On September 27‐28, 2018 the Food and Drug Administration (FDA) and the Critical Path Institute's Transplant Therapeutics Consortium convened a public workshop titled "Evidence‐Based Treatment Decisions in Transplantation: The Right Dose & Regimen for the Right Patient/Individualized Treatment.” The workshop facilitated cooperative engagement of transplant community stakeholders, including pharmaceutical industry, academic researchers, clinicians, patients, and regulators to discuss methods to advance the development of novel immunosuppressive drugs for use in solid organ transplantation. Day 1 focused on the utility of biomarkers in drug development, with considerations for seeking regulatory endorsement for use in clinical trials. Biomarkers add value to drug development by improving patient selection criteria, safety monitoring, endpoint selection, and more. Regulatory endorsement through the FDA Biomarker Qualification Program encourages the use of biomarkers in drug development by instilling confidence and consistency in biomarker interpretation across trials. Public–private partnerships or consortia allow stakeholders to share expertise, resources, and data in pursuit of biomarker qualification.

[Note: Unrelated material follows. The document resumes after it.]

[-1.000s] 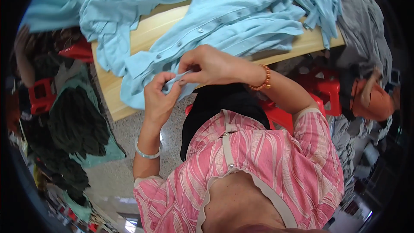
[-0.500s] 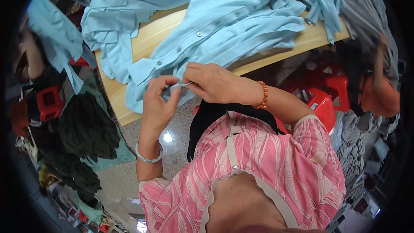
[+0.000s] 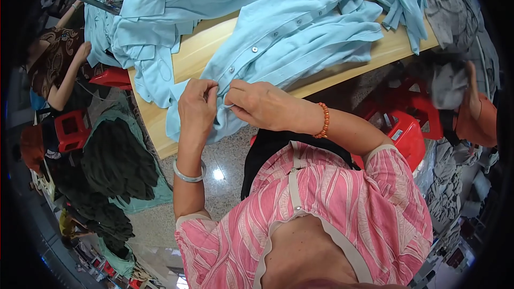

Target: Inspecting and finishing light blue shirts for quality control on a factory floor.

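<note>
A light blue button-up shirt [image 3: 300,37] lies lengthwise over the table, its row of buttons facing up and its near end hanging over the front edge. My left hand [image 3: 197,104], with a silver bangle on its wrist, pinches the near end of this shirt between thumb and fingers. Just to its right, my right hand [image 3: 265,106], wearing an orange bead bracelet [image 3: 324,120], is closed on the cloth edge, thumb against the bent forefinger. A little cloth shows between the two hands. The fingers cover the exact spot being held.
More light blue shirts [image 3: 155,27] are heaped across the wooden table [image 3: 201,51]. Dark garments [image 3: 120,158] lie on a green cloth at left. Red stools [image 3: 404,136] stand on both sides. Co-workers sit at left [image 3: 64,69] and right [image 3: 476,120], the latter near grey garments.
My left hand has turned and risen slightly, its fingers closing more tightly. The right hand stays on the cloth. At left, the co-worker's raised blue garment has come down; at right, a grey garment is now lifted.
</note>
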`<state>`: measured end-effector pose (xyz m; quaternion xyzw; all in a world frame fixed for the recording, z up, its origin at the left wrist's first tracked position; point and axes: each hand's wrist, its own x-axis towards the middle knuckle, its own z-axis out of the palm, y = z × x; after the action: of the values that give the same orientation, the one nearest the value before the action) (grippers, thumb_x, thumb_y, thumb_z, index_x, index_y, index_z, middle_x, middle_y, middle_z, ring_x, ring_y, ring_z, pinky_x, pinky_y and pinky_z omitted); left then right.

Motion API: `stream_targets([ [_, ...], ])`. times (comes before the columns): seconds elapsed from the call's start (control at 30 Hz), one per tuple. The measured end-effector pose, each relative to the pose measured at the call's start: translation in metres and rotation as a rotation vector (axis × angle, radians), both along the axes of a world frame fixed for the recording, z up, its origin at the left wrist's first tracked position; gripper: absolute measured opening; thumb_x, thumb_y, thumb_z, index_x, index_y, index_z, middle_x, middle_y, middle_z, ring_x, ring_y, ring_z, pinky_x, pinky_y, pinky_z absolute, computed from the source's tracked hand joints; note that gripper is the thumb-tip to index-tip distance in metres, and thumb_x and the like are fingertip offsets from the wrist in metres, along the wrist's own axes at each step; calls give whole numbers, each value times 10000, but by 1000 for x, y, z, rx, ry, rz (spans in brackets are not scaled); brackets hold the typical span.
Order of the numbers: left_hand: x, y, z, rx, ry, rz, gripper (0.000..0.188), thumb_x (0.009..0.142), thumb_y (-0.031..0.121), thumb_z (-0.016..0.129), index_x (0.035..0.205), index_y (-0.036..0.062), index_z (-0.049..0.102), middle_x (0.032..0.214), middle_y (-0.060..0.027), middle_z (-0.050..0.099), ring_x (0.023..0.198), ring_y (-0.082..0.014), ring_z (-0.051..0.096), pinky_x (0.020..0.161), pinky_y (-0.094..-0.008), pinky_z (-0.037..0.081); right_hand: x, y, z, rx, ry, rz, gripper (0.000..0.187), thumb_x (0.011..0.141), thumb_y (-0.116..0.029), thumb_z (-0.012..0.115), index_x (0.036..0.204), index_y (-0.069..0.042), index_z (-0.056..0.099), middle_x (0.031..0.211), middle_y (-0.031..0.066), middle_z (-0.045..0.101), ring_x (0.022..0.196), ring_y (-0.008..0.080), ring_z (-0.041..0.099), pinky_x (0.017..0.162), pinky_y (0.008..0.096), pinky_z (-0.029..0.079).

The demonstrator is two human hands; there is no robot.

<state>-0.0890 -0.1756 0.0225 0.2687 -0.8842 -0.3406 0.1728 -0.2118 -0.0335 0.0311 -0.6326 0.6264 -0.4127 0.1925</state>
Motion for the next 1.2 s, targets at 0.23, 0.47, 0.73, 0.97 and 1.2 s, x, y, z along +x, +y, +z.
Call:
stream_targets([
  [0.23, 1, 5, 7, -65, -84, -85, 96, 780, 37, 656, 869, 16, 627, 797, -158, 589, 723, -327, 598, 631, -381, 466, 5, -7, -11, -13, 97, -47, 167, 828, -76, 598, 926, -3, 484, 873, 146, 484, 701, 346, 582, 593, 416, 487],
  [0.47, 8, -8, 0, 251, -82, -7, 91, 853, 70, 646, 856, -13, 609, 723, -69, 618, 592, -122, 530, 576, -265, 442, 10, -9, -15, -49, 164, -56, 166, 814, -84, 604, 883, -2, 477, 853, 148, 483, 649, 328, 582, 565, 398, 491],
  [0.73, 13, -9, 0, 1043, 51, 31, 117, 888, 129, 657, 908, 17, 630, 762, 32, 603, 629, -27, 492, 577, -167, 385, 14, -9, -13, -62, 153, -163, 157, 807, -75, 607, 869, -8, 479, 807, 134, 496, 644, 325, 586, 549, 394, 492],
  [0.97, 16, -11, -2, 1182, 71, 51, 153, 877, 175, 676, 916, 32, 638, 743, 47, 594, 605, -13, 483, 556, -162, 377, 18, -10, -20, -9, 110, -266, 169, 813, -81, 611, 949, -28, 526, 826, 130, 527, 739, 307, 602, 611, 361, 516],
  [1.2, 15, -8, 2, 1201, 73, 28, 160, 880, 171, 668, 940, 26, 641, 752, 43, 590, 609, -20, 477, 561, -164, 375, 18, -11, -22, 1, 147, -237, 175, 804, -89, 623, 944, -28, 538, 819, 126, 523, 735, 298, 601, 611, 365, 515],
])
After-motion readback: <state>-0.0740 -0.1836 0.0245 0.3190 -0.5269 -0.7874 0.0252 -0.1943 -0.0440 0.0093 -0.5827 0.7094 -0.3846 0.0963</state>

Biomarkers relevant to pretransplant risk assessment, early posttransplant care, and assessment of immune response, immunosuppressive drug efficacy, and graft function as discussed on day 1 of the workshop are described. The FDA and the Critical Path Institute's Transplant Therapeutics Consortium convened a public workshop entitled "Evidence‐Based Treatment Decisions in Transplantation: The Right Dose & Regimen for the Right Patient/Individualized Treatment” to discuss methods to advance development of novel immunosuppressive drugs focusing on the utility of biomarkers in drug development with considerations for seeking regulatory endorsement for use in clinical trials.